India 0 Vs Pakistan 1. It’s not the outcome of a ODI series between the traditional rivals but a progress card on reforms in the world of real estate. At a time Indian realtors and investors are struggling to roll out real estateinvestment trusts (REIT) amid regulatory complications and tax uncertainties, Pakistan has gone ahead to launch South Asia’s first REIT at a premium of 10% to the offer price, earlier this month.
A REIT is a financial instrument where the underlying asset is real estate. The rental income from the property assets are distributed by the Trust as dividends to the investors or unit holders of the trust. Typically therefore, a REIT invests in completed, revenue generating commercial realestate assets.
Mid-June, Pakistan-based Dolmen City launched its REIT offering that got subscribed 1.7 times. It owns a commercial property which has a mix of mall and office space and an occupancy of 96%. The company expects a net income of $21.9 million in first year while dividends are expected at $20.7 million. This was also the first REIT listing in Pakistan after the country came out with the regulations.
Interestingly, yields for the Dolmen City REIT’s investors in the first year are a percentage point lower than the current yields on Pakistan’s government securities (GSec) that are now trading at 9.75%. Typically,world over REITs notes trade at positive spread. This was based on estimation of rental income from the asset, 90% of which are to distributed back to investors. But even then, there were few global investors who bit the story — only 0.6% of HNIs/Institution allocation.
For starters, Pakistan has streamlined the process significantly to make it attractive for investors. For example, their REITs attract a withholding tax of 10% (in-line with Mutual fund taxation) with no further tax liability for individual investors. Moreover, the regulators there have agreed to concessional tax regime for transfer of an asset into a REIT with significant reduction in stamp duty across the region.
In comparison in India — despite the recent relaxations on taxability like MAT exemption, tax pass through to REIT – and simplification of structuring, the REIT controlled special purpose vehicles are still subject to corporate and dividend distribution tax ( DDT) which limits the pass through nature of REITs. This makes it imperative on the SPV to restructure to reduce the tax blow.

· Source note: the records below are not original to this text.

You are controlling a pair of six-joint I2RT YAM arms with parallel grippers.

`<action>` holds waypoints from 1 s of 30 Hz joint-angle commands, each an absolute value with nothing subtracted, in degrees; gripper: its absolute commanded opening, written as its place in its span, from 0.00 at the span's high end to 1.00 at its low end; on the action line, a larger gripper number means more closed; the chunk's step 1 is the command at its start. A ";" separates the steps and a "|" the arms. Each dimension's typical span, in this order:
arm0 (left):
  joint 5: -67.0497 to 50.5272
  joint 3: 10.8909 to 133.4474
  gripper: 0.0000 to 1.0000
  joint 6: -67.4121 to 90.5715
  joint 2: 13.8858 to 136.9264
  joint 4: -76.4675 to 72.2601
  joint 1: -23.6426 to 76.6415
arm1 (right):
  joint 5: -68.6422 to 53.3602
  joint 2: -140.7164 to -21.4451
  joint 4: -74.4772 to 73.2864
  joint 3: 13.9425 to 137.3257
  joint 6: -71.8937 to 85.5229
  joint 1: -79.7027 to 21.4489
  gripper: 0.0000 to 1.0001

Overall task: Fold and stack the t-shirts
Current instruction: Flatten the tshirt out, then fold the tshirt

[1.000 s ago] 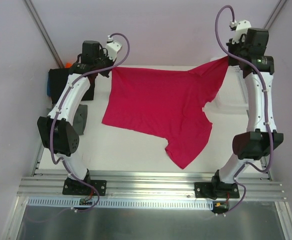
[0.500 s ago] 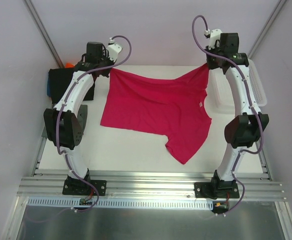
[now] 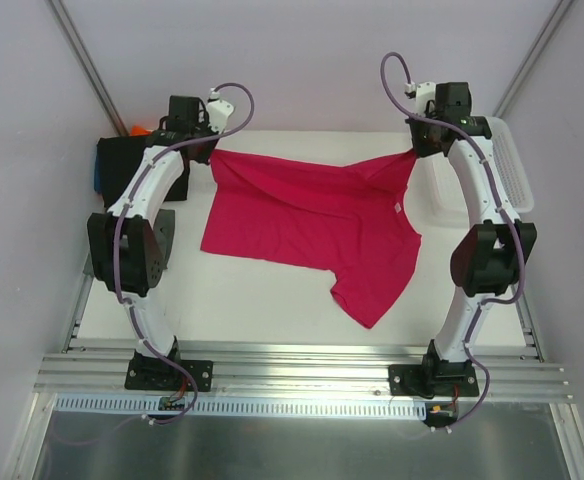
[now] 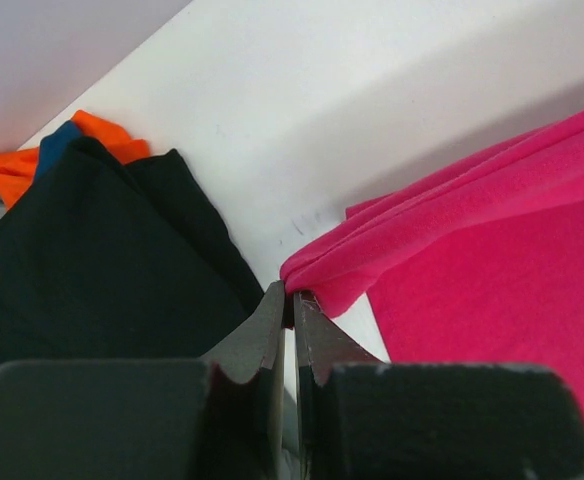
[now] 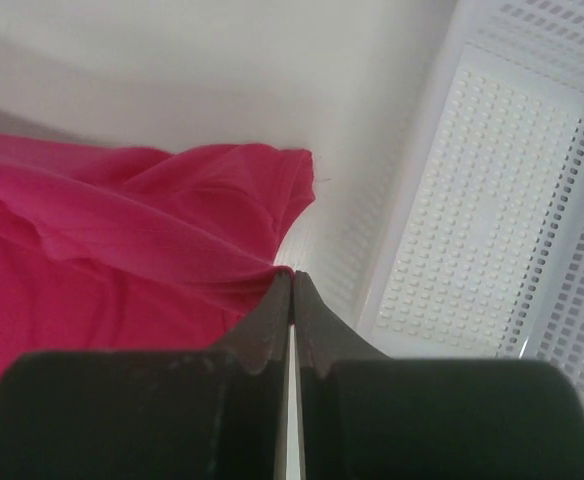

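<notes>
While both arms reached toward the far edge of the table (image 3: 272, 300), the crimson-pink t-shirt (image 3: 312, 225) lay spread across the middle of it, with its far hem drawn up between the two grippers. The left gripper (image 3: 209, 152) sat near the far-left corner, and in its wrist view the left gripper (image 4: 290, 300) had its jaws pressed together on a bunched fold of the crimson-pink t-shirt (image 4: 492, 250), the cloth running off to the right from the pinch. The right gripper (image 3: 417, 152) sat near the far edge toward the right side; seen from its own wrist, the right gripper (image 5: 291, 285) was likewise pressed together, pinching a gathered corner of the crimson-pink t-shirt (image 5: 102, 270). Between the two pinched points the cloth sagged and wrinkled, while the rest lay flat, one part reaching toward the near edge. Just beside the right gripper, along the right edge, stood the white mesh basket (image 3: 512, 170), whose perforated wall filled the right of the right wrist view (image 5: 502, 200). At the far-left corner, close to the left gripper, a folded black t-shirt (image 4: 82, 260) lay on the table, with an orange t-shirt (image 4: 17, 165) and a blue t-shirt (image 4: 64, 135) showing at its far side, touching it.
</notes>
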State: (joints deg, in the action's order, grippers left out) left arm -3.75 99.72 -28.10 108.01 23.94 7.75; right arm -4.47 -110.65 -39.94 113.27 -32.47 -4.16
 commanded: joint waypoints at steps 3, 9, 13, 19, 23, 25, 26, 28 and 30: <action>-2.90 109.84 1.00 -27.42 113.89 22.68 7.12 | -2.03 -114.43 -37.45 122.06 -33.40 -3.16 0.99; -1.76 122.33 1.00 -26.29 122.95 22.67 6.24 | -0.35 -117.42 -35.52 125.68 -32.70 -2.90 1.00; -1.76 128.83 1.00 -25.32 127.78 22.59 6.24 | -0.44 -119.35 -34.98 128.23 -31.99 -3.08 1.00; -0.88 131.75 1.00 -26.72 131.56 21.19 6.15 | 3.16 -122.25 -33.31 130.69 -31.90 -3.25 0.99; -1.32 134.20 1.00 -27.33 134.20 20.04 6.24 | 4.30 -124.54 -32.70 132.45 -32.17 -3.16 1.00; -1.49 135.17 1.00 -27.77 135.95 19.25 6.24 | 5.09 -125.33 -32.43 132.98 -32.69 -3.25 0.99; -1.49 135.87 1.00 -27.86 136.58 18.99 6.24 | 5.45 -125.94 -32.00 133.07 -32.87 -3.25 0.99; -1.32 136.40 1.00 -28.91 138.15 17.76 6.24 | 6.76 -126.65 -31.38 133.33 -33.31 -3.25 1.00; -0.88 136.58 1.00 -29.27 139.30 17.32 6.24 | 7.03 -127.44 -31.20 133.68 -33.31 -3.25 0.99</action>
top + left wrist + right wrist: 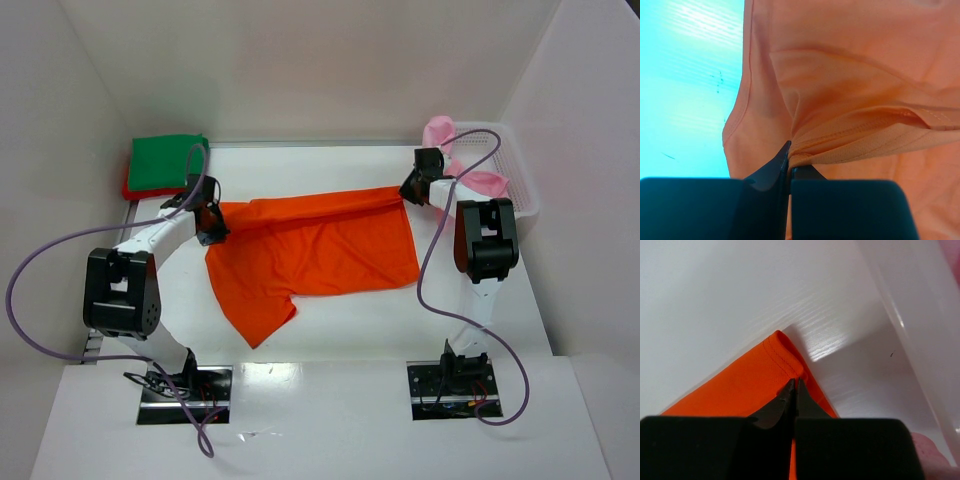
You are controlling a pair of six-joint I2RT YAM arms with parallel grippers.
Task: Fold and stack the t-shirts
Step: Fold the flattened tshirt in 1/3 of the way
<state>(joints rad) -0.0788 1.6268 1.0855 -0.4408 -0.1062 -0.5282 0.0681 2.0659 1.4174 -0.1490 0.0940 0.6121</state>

Analysts feel while debt infusion at SPVs could improve the yields of the instrument, a simplified structure allowing tax pass throughs would improve transparency and improve visibility of returns to investors.
“Indian REITs in the current form have a significant tax disadvantage with double taxation in SPV-REIT structure and high transaction cost in direct holding structure,” said Abhishek Anand of JM Finance in his report on India REITs on June 12. “We believe tax regime needs to work towards simplifying the domestic REIT structure, and needs to reduce double taxation in order to make returns more attractive for investors.”
“Typically REIT is successful in the mature economies where it gives returns of 7 to 9% and government securities gives returns in the range of 1.5 to 2.5%,” says Hemal Mehta, senior director of Deloitte. “While, in India, government securities gives risk free returns in the range of 8 to 9% and hence, to make this instrument very attractive fiscal benefits like dividend distribution tax, minimum alternate tax and capital gain should be waived off to make the REIT attractive for Indian investors.”
Echoing this, a senior official of a leading real estate focussed PE fund says if the government considers such waivers, REITs alone have the potential to attract investment in the range of $15 to $20 billion from FII and NRIs.
According to Chandubhai Mehta, Managing Partner of Mumbai-based law firm Dhruve Liladhar & Co, which advises many developers, complexities in taxation to unit holders in REIT as well as to owners of the assets are the hindrance in the way of making this a popular instrument.
“REIT is beneficial to both the investors and the industry because it provides the investors with an investment avenue, which is comparatively less risky than investing in under construction properties and provides regular income,” says Mehta.
In India, many marque PE investors including Blackstone together with real estate JV partner Embassy or developers DLF were reportedly planning to go ahead with mega REIT listings, but till date have stayed away due largely on account of the tax complications. But realtors are hopeful of an early resolution. “There are issues related to taxation but as the market evolves, am sure the government will also change the rules according to market needs,” said Rajeev Talwar, Group Executive Director, DLF.